Path Dependence, Regimes, and Tipping Points

Finally, look at the two landscape diagrams flanking the central framework—one labeled “Historical” on the left, one labeled “Future” on the right. These depict pathways of development as trajectories across a terrain of valleys and ridges.

The valleys represent regimes—characteristic sets of behaviors driven by particular dominant relationships and feedbacks. Within a regime, small perturbations tend to encounter forces that push the system back toward its earlier state or lock in its current trajectory.

The ridges separating valleys represent thresholds or tipping points. When a system operating near such a threshold experiences weak internal feedbacks, even small disturbances can shift it into a neighboring regime and thus onto a qualitatively different development pathway.

The black line traces a development pathway through this landscape. Notice how it mostly follows valleys—this is path dependence in action. Adaptation keeps development pathways within their original valleys in the face of shocks.

But look at the future landscape more carefully. The pathway crosses a ridge into a different valley—this represents transformation, the rarer crossing from one regime into another. Notice too the small green patch the pathway traverses. This represents an unstable area—would-be transformational changes can falter if they fail to cross fully into a new stable regime. A system might cling to an unstable trajectory for a time before eventually falling back into its original valley.

A Checklist, Not a Prediction

I want to emphasize what the framework is not. It is not meant to predict outcomes or serve as a grand theory of everything. The complex adaptive character of the Anthropocene means that development pathways cannot, even in principle, be fully predicted in advance. Innovation, surprise, and the unfolding unknown are permanent features of the system we inhabit.

Instead, the framework highlights what researchers across many traditions have found useful to examine when studying how nature-society interactions unfold in different contexts. It serves as a checklist—a first step toward asking how we might understand, and perhaps transform, nature-society systems onto more sustainable development pathways.

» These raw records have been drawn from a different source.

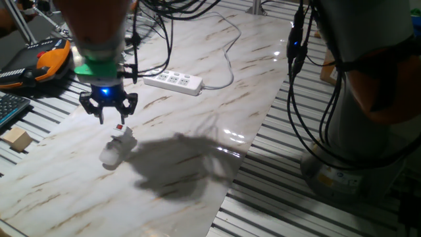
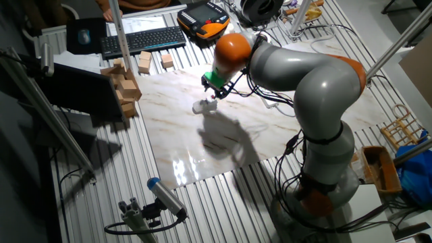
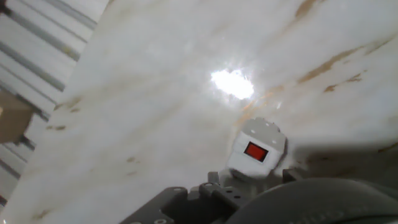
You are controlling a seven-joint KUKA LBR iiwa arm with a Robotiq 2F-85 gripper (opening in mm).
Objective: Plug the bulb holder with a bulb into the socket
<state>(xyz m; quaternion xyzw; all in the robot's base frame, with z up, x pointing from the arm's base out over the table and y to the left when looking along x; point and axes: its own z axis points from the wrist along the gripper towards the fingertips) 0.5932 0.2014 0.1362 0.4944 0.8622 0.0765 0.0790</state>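
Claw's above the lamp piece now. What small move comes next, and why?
Probably lower straight down. The claw hangs open just above the bulb holder, which lies on the marble table with its bulb attached, ungrasped, apart from the socket.

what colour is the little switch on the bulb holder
Red. The switch sits on the white bulb holder, and it shows best in the hand view.

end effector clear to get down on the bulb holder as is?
Probably yes. The end effector hangs open just above the bulb holder, which lies alone on the marble table, with nothing between them.
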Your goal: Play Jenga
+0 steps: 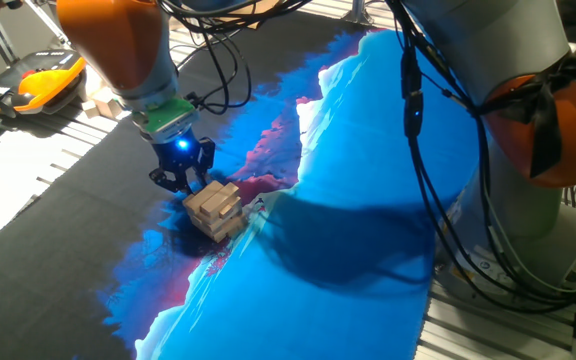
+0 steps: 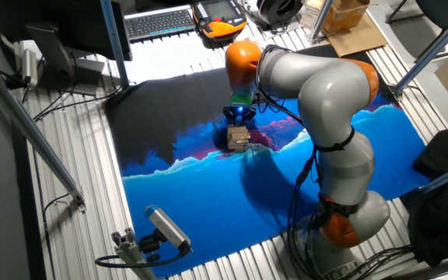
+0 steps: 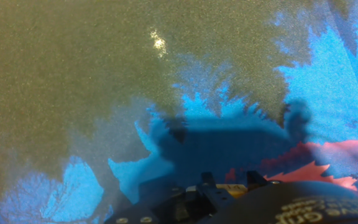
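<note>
The Jenga tower (image 1: 215, 208) is a small low stack of pale wooden blocks, slightly askew, standing where the black, pink and blue parts of the mat meet. It also shows in the other fixed view (image 2: 239, 138). My gripper (image 1: 183, 185) hangs right at the tower's upper left side, with its black fingers close against the top blocks; it shows from above in the other fixed view (image 2: 238, 124). I cannot make out whether the fingers are open or shut. The hand view shows only the mat and the hand's own shadow; the tower is out of view there.
Chunkier loose wooden blocks (image 1: 98, 103) and an orange teach pendant (image 1: 48, 80) lie at the mat's far left edge. A keyboard (image 2: 158, 22) and a cardboard box (image 2: 348, 15) sit at the back. A camera on a stand (image 2: 166, 229) is at the front.
</note>
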Controlling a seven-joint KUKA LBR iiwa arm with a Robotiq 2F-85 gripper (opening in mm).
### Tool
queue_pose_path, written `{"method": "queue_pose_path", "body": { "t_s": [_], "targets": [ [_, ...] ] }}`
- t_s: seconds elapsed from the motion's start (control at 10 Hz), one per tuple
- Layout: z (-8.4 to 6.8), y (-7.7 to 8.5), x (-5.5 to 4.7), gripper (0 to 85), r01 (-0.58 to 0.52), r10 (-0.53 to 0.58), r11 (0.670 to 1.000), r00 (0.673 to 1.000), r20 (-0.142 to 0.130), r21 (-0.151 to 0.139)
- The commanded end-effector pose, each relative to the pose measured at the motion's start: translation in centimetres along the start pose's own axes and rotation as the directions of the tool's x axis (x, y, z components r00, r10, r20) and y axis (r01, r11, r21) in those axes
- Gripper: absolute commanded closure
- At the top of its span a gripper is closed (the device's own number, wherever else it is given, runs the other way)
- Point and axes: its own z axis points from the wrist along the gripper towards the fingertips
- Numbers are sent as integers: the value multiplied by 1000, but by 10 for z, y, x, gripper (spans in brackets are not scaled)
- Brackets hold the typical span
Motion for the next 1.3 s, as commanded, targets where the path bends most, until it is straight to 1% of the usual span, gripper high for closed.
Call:
{"method": "queue_pose_path", "body": {
  "t_s": [0.0, 0.6, 0.7, 1.2],
  "targets": [
    [0, 0, 0, 510, 7, -7, 1000, 1000, -2, 5],
    [0, 0, 0, 510, 12, -12, 1000, 1000, -4, 2],
    [0, 0, 0, 680, 13, -13, 1000, 1000, -4, 2],
    [0, 0, 0, 680, 15, -15, 1000, 1000, -6, 1]
  ]
}}
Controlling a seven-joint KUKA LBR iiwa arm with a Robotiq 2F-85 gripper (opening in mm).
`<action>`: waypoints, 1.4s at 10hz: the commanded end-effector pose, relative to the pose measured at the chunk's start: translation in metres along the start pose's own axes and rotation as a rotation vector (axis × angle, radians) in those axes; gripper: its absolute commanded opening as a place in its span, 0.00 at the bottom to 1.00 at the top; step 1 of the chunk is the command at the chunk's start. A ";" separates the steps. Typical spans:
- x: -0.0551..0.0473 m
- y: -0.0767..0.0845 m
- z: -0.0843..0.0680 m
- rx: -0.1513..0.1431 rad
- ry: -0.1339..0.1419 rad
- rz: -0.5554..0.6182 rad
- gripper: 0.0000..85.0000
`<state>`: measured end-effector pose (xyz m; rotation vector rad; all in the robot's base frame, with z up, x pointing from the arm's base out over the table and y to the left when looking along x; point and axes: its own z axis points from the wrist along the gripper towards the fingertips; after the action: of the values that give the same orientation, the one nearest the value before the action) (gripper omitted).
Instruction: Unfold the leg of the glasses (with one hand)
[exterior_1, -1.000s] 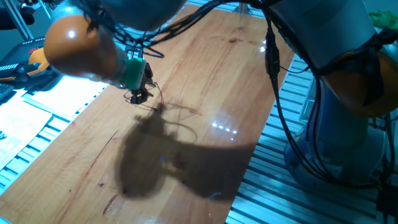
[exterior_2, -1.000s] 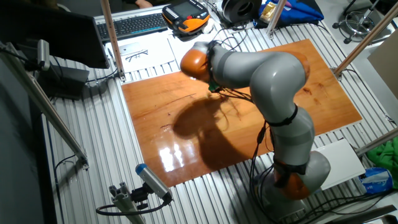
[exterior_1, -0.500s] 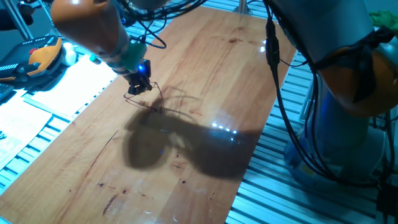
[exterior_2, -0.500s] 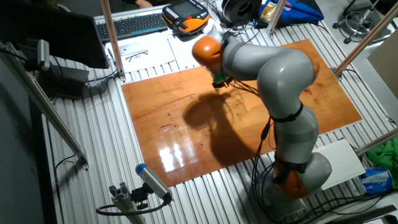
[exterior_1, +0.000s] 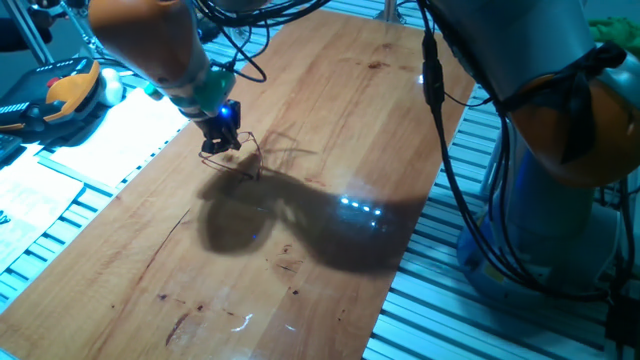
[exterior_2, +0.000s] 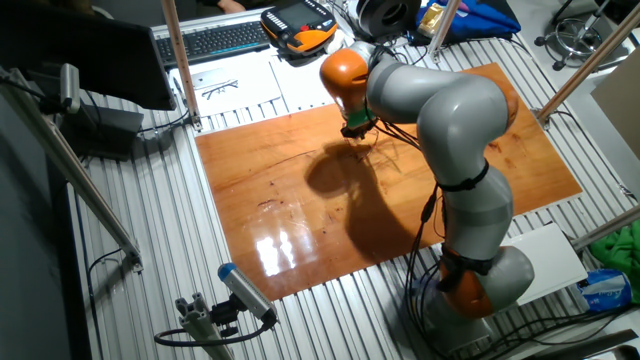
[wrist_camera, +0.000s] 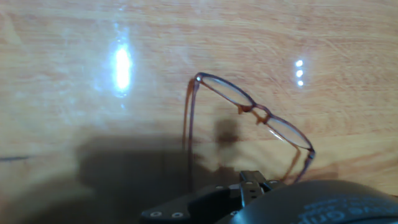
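On the wooden tabletop (exterior_1: 330, 120), near its far left edge in one fixed view, the glasses (exterior_1: 245, 158) are seen as a thin reddish-brown wire frame, just beside and below the hand (exterior_1: 222, 135). From the hand view, the glasses (wrist_camera: 252, 115) are shown standing with the two oval lenses tilted, one leg stretched back toward the camera and the other partly hidden behind the black housing. Whether the jaws are closed on a leg cannot be told. A blue light is seen on the hand.
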<state>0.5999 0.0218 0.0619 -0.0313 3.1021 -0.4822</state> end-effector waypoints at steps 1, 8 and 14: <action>0.000 0.003 0.002 -0.002 -0.004 0.006 0.00; -0.004 0.019 0.007 -0.022 0.001 0.036 0.00; -0.008 0.025 0.014 -0.063 0.020 0.062 0.00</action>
<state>0.6071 0.0415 0.0405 0.0706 3.1263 -0.3832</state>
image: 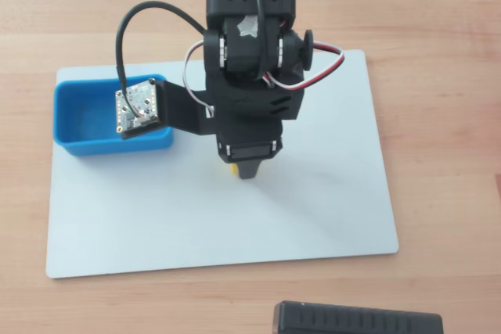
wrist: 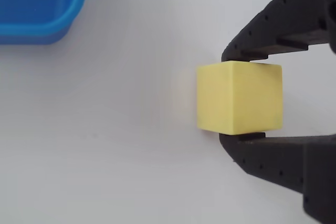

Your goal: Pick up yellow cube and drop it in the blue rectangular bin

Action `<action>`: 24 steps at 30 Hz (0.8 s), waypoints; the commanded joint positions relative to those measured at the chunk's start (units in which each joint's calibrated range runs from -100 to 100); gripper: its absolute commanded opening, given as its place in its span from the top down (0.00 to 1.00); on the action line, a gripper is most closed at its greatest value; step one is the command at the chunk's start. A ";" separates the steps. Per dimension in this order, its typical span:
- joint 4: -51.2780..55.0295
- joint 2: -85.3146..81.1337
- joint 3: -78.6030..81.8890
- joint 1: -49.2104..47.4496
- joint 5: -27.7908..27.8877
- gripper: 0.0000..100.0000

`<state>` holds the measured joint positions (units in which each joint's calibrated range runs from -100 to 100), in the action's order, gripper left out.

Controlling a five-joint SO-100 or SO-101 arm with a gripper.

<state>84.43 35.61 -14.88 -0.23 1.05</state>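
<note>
1. Two fingers of the gripper (wrist: 235,97) bracket the yellow cube (wrist: 239,97) in the wrist view, one fingertip (wrist: 247,51) touching its upper face and the other pressed against its lower face; the jaws are closed on the cube.
2. The cube lies at 3 o'clock in the wrist view. Whether it rests on the white board (wrist: 131,129) or is just clear of it cannot be told.
3. In the overhead view only a sliver of the yellow cube (image: 232,170) shows, at 6 o'clock beneath the black arm, near the middle of the white board (image: 329,193).
4. The blue rectangular bin (wrist: 37,27) occupies the 10 o'clock corner of the wrist view, well apart from the cube. In the overhead view the bin (image: 78,111) lies at 9 o'clock of the arm, on the board's edge, partly covered by the wrist camera module (image: 138,109).
5. Handling, judged: the cube appears rigid, light and matte, so it probably resists slipping. Its flat, parallel faces suit a pinch across two opposite sides, centred as now. An off-centre hold could let it pivot.
6. Step in hand, judged: grasp made; lift and carry toward the bin remain.
7. A dark ribbed object (image: 356,320) sits at 6 o'clock on the wooden table (image: 438,76).
</note>
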 commanded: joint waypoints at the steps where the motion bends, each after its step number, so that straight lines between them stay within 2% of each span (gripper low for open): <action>1: 2.11 -4.63 -9.48 -0.28 -0.63 0.97; 12: 12.18 -16.80 -14.94 3.58 -0.68 0.97; 24: 15.49 -26.74 -12.94 16.27 -0.29 0.97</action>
<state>98.48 20.83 -21.30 10.35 1.15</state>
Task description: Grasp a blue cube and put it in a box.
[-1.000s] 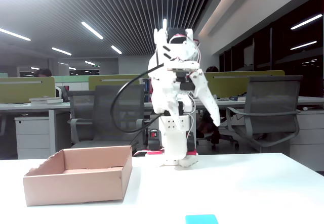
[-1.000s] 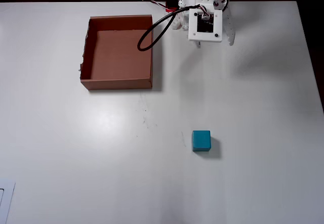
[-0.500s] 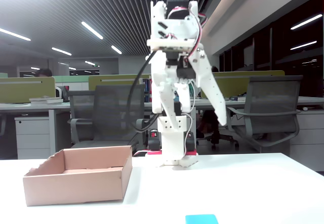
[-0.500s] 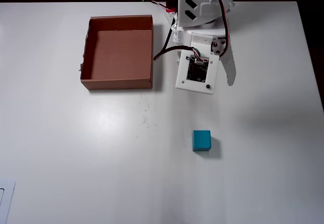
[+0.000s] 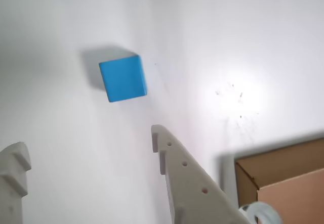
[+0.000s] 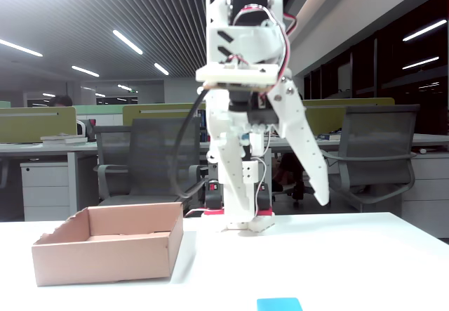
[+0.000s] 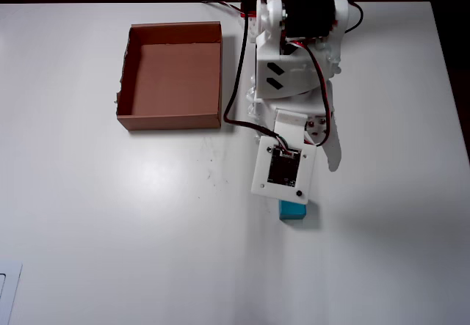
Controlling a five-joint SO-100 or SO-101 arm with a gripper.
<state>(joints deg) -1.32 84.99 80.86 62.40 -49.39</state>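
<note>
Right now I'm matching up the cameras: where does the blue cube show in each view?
Wrist view: blue cube upper left of centre, on bare table beyond the pincer.
Fixed view: only its top at the bottom edge, right of centre.
Overhead view: lower right of centre, partly under the arm's camera plate.
Shared landmark: the box.

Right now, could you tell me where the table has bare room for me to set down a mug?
In the overhead view, the table is bare below the box and left of the cube, and along the right side past the arm. It is crowded between box and arm, and around the cube under the open jaws.
</note>
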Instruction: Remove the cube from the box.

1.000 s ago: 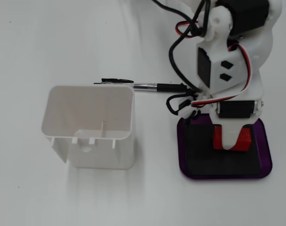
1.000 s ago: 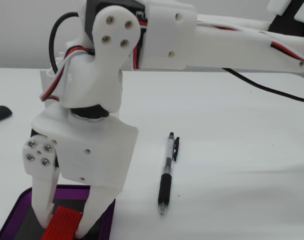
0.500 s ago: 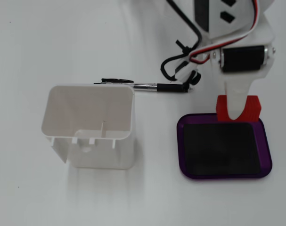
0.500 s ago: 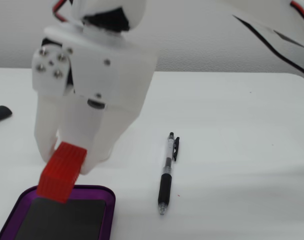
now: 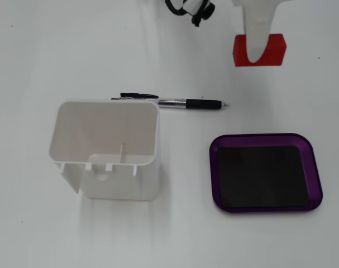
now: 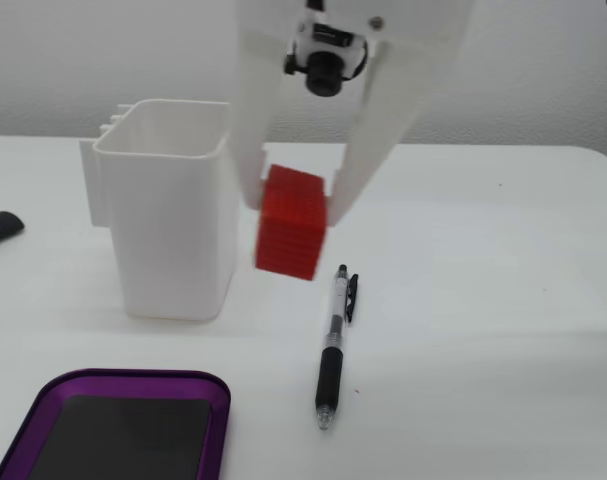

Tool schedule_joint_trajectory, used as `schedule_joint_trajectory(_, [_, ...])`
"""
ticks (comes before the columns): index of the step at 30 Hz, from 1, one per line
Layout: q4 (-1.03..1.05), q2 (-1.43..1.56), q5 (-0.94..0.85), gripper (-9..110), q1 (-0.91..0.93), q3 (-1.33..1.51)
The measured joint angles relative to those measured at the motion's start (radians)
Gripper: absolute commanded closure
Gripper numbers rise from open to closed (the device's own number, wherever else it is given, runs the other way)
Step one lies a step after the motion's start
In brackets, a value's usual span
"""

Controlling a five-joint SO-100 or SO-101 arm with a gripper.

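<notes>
The red cube [image 6: 291, 222] is held clamped between the two white fingers of the gripper [image 6: 293, 200], lifted clear of the table, well apart from the purple box [image 5: 313, 167], whose black floor is bare, near a pen [image 5: 191, 103].

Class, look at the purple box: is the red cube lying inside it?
No: the box shows only its bare black floor, while the cube hangs clamped in the gripper above the table.
</notes>
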Motion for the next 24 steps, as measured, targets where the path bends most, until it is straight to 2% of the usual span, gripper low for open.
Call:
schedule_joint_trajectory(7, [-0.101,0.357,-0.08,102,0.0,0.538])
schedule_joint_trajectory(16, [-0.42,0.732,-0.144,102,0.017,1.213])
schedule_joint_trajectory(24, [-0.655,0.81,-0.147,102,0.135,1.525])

The central implication of treating the Anthropocene as a complex adaptive system is that sustainable development can realistically be pursued only through an iterative strategy that combines thinking through and acting out. Effective strategies must use science to help identify interventions likely to promote sustainability, but must also foster capacities to implement those interventions, monitor results, and take corrective action in an ongoing process of learning and adjustment.

Using the Framework

When approaching any sustainability challenge, the framework prompts a series of questions: What goals are at stake, and for whom? What resources—natural and anthropogenic—are being drawn upon? Who are the relevant actors, and how are institutions shaping their behaviors and interactions? How does power mediate these relationships? What are the relevant horizontal connections to other systems? What sources of novelty and innovation are emerging at the micro-level, and how might vertical connections allow them to scale up and transform established patterns? What historical path dependencies constrain current options? What might push the system across thresholds into different regimes?

No single analysis can address all these dimensions equally. But the framework reminds us that overlooking any of them risks missing something important. It invites us to situate our particular research questions within the broader enterprise of understanding and guiding nature-society interactions toward more sustainable futures.


This post draws on Clark, W.C. & Harley, A.G. (2020). Sustainability Science: Toward a Synthesis. Annual Review of Environment and Resources, 45, 331-386.